Assim, tente sair de transporte coletivo, sob um sol que provoca a ira do calor constantemente, cheio de pessoas que se movimentam pelo cansaço e estresse de provas; pela pressa ineficiente de compromissos de importância duvidosa e por uma vida sempre tão igual, cuja monotonia faz qualquer criatura vegetar à luz de um céu profundo e ao som de músicas impertinentes.
Então, em um dia que a coragem subiu a um nível pecaminosamente alarmante, decidi pegar o ônibus coletivo, sujo, caro, e ir à rodoviária de Aracaju. Embora os problemas no transporte sejam conhecidos, nem sempre incomodam tanto quanto alguns passageiros.

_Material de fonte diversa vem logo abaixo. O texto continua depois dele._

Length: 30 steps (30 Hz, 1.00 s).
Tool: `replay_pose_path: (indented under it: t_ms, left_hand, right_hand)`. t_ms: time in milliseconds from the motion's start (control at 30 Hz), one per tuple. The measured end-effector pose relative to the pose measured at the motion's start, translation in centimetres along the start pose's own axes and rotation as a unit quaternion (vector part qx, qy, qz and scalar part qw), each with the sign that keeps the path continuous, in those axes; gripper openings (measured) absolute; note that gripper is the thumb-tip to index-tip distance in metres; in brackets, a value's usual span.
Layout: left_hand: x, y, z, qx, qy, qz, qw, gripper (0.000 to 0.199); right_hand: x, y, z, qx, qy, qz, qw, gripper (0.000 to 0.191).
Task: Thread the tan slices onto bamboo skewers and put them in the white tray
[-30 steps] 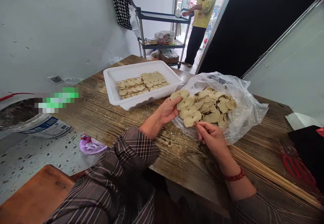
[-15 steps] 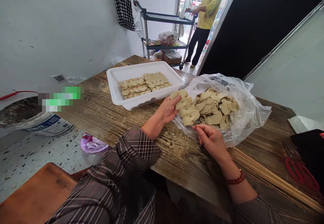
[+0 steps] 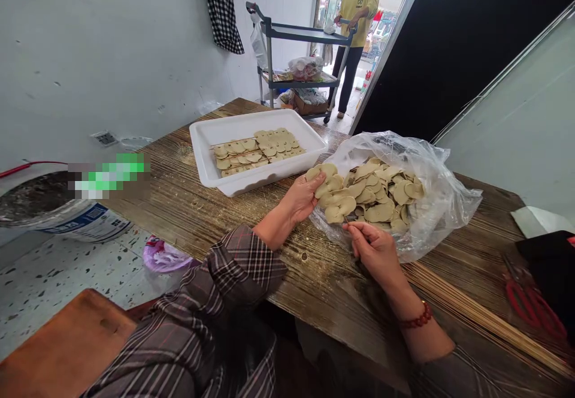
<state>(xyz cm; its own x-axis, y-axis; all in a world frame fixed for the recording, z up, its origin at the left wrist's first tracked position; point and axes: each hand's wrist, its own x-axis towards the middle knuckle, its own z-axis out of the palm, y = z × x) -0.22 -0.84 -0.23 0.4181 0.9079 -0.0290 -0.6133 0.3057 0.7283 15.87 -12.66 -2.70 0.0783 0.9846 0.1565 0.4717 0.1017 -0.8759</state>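
My left hand [image 3: 302,199] is closed around the upper slices of a skewered row of thin, pale beige food slices [image 3: 338,206]; what exactly they are I cannot tell. Thumb and fingers of my right hand [image 3: 374,247] pinch the thin wooden skewer [image 3: 345,221] at the row's lower end. Just behind the row, a clear plastic bag [image 3: 442,206] lies spread with a heap of loose slices [image 3: 381,191] in it. To the left, a white tray [image 3: 204,161] holds several filled skewers [image 3: 258,149] lying side by side.
Bare skewers [image 3: 485,314] lie bundled along the table's right, beside red-handled scissors [image 3: 532,305]. A bucket [image 3: 85,221] stands on the floor at left, near a wooden stool [image 3: 67,344]. Beyond the wooden table [image 3: 179,206], a person in yellow [image 3: 359,5] stands at a cart [image 3: 309,83].
My left hand has moved slightly right along the skewer, pushing the slices closer together. My right hand has barely moved. The person and the cart in the background have shifted a little.
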Motion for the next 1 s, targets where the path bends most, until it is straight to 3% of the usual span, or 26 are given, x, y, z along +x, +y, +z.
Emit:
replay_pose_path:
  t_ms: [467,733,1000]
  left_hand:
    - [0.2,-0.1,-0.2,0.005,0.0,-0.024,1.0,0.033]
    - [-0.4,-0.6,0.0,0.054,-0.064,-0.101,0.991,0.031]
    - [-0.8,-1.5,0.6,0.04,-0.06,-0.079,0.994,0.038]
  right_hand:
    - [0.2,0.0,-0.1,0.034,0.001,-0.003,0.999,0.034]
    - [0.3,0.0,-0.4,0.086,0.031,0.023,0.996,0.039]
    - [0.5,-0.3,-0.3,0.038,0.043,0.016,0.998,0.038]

Ao lado, senta-se uma criatura cuja idade ultrapassa o limite da obrigatoriedade da passagem. Essa, sem muito esforço, tem o antídoto contra os mosquitos - inclusive os mais robustos. Um cheiro azedo, impertinente e contínuo foi capaz de tirar-me da redoma do meu perfume, fazendo-me achar que o apocalipse tinha chegado na forma de fedor. À frente, a voz estridente de um ex-drogado regenerado pela palavra do Deus-Todo-Poderoso-da-Igreja-dele, foi suficiente para tornar a viagem uma sessão de pagamento de todos os pecados, até então cometidos. E, meu Deus, quanto pecado devo ter cometido!
Gente em completa aglutinação, fusão de perfume e suores alheios, bactérias e comida, velocidade e paradas bruscas, tudo isso junto em uma metálica caixa ambulante e egoísta, que absorve tudo aquilo que respira ou vive - mesmo virulentamente. Até que uma trajetória curvilínea dá a impressão de um possível acidente e uma parada acontece. É chegado o ponto final. Pessoas acotovelam-se para sair ao mesmo tempo que outras tantas tentam descer.

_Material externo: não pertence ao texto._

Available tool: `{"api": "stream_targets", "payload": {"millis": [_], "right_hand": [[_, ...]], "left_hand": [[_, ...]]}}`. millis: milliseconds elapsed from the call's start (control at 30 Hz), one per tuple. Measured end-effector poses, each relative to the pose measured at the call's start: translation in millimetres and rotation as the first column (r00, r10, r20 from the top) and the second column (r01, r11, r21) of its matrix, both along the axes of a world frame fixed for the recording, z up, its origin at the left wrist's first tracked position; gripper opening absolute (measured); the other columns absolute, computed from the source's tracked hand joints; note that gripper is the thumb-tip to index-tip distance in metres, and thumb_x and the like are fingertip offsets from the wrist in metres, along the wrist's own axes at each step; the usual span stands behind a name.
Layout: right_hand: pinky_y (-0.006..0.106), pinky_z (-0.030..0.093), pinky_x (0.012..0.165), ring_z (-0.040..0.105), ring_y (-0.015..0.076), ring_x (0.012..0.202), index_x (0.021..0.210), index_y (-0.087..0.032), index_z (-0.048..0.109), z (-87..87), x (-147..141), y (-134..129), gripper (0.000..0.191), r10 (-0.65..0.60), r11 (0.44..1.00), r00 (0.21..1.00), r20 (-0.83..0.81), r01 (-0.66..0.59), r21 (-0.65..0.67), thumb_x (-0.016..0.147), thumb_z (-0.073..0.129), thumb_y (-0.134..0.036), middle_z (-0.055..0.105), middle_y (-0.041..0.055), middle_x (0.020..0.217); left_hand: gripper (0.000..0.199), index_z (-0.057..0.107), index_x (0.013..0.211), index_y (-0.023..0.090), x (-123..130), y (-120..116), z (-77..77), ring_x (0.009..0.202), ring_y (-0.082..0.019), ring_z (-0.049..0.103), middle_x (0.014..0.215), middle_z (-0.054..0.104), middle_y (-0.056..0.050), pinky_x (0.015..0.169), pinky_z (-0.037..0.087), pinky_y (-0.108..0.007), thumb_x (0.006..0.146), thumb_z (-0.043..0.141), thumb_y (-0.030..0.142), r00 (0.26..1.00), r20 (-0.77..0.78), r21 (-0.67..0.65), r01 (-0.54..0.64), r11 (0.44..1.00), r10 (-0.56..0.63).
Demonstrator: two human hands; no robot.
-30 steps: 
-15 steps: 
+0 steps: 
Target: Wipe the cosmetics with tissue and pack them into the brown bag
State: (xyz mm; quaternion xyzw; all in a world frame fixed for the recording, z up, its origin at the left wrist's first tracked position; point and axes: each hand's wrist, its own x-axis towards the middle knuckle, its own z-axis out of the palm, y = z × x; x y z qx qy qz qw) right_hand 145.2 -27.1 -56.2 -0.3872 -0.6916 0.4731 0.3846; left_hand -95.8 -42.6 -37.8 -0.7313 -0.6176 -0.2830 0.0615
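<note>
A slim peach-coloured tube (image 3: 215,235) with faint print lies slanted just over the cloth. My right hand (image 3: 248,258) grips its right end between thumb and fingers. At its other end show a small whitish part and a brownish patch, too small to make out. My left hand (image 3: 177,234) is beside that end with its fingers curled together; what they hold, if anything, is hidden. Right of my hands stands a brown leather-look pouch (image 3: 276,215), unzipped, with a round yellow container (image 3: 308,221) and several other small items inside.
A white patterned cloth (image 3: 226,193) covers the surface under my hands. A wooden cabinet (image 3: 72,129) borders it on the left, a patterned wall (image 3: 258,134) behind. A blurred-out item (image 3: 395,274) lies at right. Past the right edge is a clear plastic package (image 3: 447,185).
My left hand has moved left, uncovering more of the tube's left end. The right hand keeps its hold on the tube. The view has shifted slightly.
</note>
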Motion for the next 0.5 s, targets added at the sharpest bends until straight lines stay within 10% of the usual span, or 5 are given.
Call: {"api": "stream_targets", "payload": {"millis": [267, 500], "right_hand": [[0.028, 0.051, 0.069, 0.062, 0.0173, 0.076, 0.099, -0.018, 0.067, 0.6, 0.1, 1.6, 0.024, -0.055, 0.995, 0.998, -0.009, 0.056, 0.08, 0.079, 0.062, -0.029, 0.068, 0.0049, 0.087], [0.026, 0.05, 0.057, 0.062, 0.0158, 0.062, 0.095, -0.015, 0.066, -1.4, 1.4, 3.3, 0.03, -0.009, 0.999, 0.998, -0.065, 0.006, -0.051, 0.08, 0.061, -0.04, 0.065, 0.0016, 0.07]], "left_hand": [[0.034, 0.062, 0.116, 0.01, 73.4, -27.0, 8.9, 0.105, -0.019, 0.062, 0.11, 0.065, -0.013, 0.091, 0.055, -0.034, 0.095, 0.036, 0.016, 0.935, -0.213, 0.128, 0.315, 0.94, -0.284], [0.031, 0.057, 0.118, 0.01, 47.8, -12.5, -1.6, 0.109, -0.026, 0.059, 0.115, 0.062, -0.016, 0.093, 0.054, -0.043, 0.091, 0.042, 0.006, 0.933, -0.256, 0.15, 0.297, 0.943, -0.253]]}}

Essa é a realidade diária do pobre - ou pelo menos de quem não tem automóvel próprio - quando não há a manifestação da violência nos terminais ou dentro dos veículos.
E, no fim dos cheiros e gritos, pecado mesmo é ter que pagar para sofrer esses estupros sociais, sempre discretos e aceitos pela população.
Pecado é não tomar banho e pegar um ônibus!
Pecado é pegar um ônibus!
O Paraíso, bem, esse você é capaz de imaginar!